Some African-American leaders, like Booker T. Washington, stoically resigned themselves to the status quo, urging hard work and patience. But as a panel of stark photographs of race riots in New York, Atlanta and Houston suggests, other African-Americans staunchly rejected his accommodationist philosophy. Still others, like the firebrand Marcus Garvey, gave up on America altogether and founded the Back to Africa movement.
In a jolting reminder that open racism reigned supreme after the Civil War, the museum displays “colored section” signs that shamefully circumscribed the rights of African-Americans at public facilities from hotels to restaurants.
Documented, too, is the rise of the National Association for the Advancement of Colored People (NAACP) and the National Urban League, both of which were in the forefront of combating racism, a phenomenon that affected Jews and other minorities as well.
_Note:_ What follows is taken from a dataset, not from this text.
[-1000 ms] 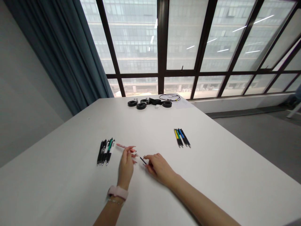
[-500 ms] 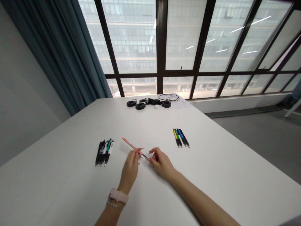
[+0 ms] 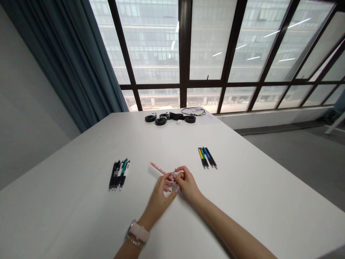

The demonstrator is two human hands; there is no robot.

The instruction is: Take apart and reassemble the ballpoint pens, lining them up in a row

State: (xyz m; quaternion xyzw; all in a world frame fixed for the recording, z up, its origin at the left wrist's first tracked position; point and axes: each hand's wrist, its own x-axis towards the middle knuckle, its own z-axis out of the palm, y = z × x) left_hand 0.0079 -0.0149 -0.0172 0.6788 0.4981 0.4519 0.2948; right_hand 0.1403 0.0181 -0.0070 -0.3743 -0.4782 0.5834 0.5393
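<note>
A pink pen (image 3: 157,167) slants over the white table (image 3: 151,144), its far end pointing up and left. My left hand (image 3: 159,196) is closed on the pen's nearer half, index finger along it and thumb stretched toward my right fingertips. At the pen's near end my right hand (image 3: 188,185) pinches with thumb and index finger. The fingers of both hands meet there and hide that tip. A row of black, white and green pens (image 3: 119,175) lies left of my hands. To their right is a smaller group of yellow, green, blue and black pens (image 3: 207,158).
Black tape rolls (image 3: 161,121), a dark bundle (image 3: 176,116) and a looped black cable (image 3: 194,111) lie at the table's far end. Behind stand large windows (image 3: 210,39), with a blue curtain (image 3: 72,64) at the left. The table's right edge runs diagonally toward the floor.
My left hand and the pink pen have shifted right, toward my right hand. The pen's dark near end, visible before, is now hidden by fingers. The pen groups stay put.
</note>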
But as yet another exhibit points out, segregated units in the American armed forces were common before and during World War II.
The museum chronicles the major developments of the 1950s and 1960s — the Supreme Court ruling in the Brown vs. Topeka Board of Education case, the desegregation of Central High School in Little, Rock, Arkansas, the standoff pitting the University of Mississippi against the federal government in the James Meredith case, the voter registration drives, the sit-inns, the freedom rides and the bus boycotts.
Reproductions of newspaper headlines recall those chaotic days, as do FBI “missing” posters of Jewish civil rights workers Andrew Goodman and Michael Schwerner and of their African-American co-worker, James Cheney, who were killed by the Ku Klux Klan in Mississippi.
Judging by Goodman’s and Schwerner’s martyrdom, American Jews were visibly involved in the struggle for the full emancipation of African-Americans. An inflammatory poster published by the racist/xenophobic National States Rights Party, based in Savannah, Georgia, attests to this fact. Accusing Jews of having encouraged “race mixing,” it singles out Arthur Spingarn, a Jewish founder and supporter of the NAACP, for opprobrium.
At the end of the tour, Martin Luther King’s room at the Lorraine Motel comes into view. Chilling the blood, it reminds a visitor that the campaign for human rights is a never-ending task.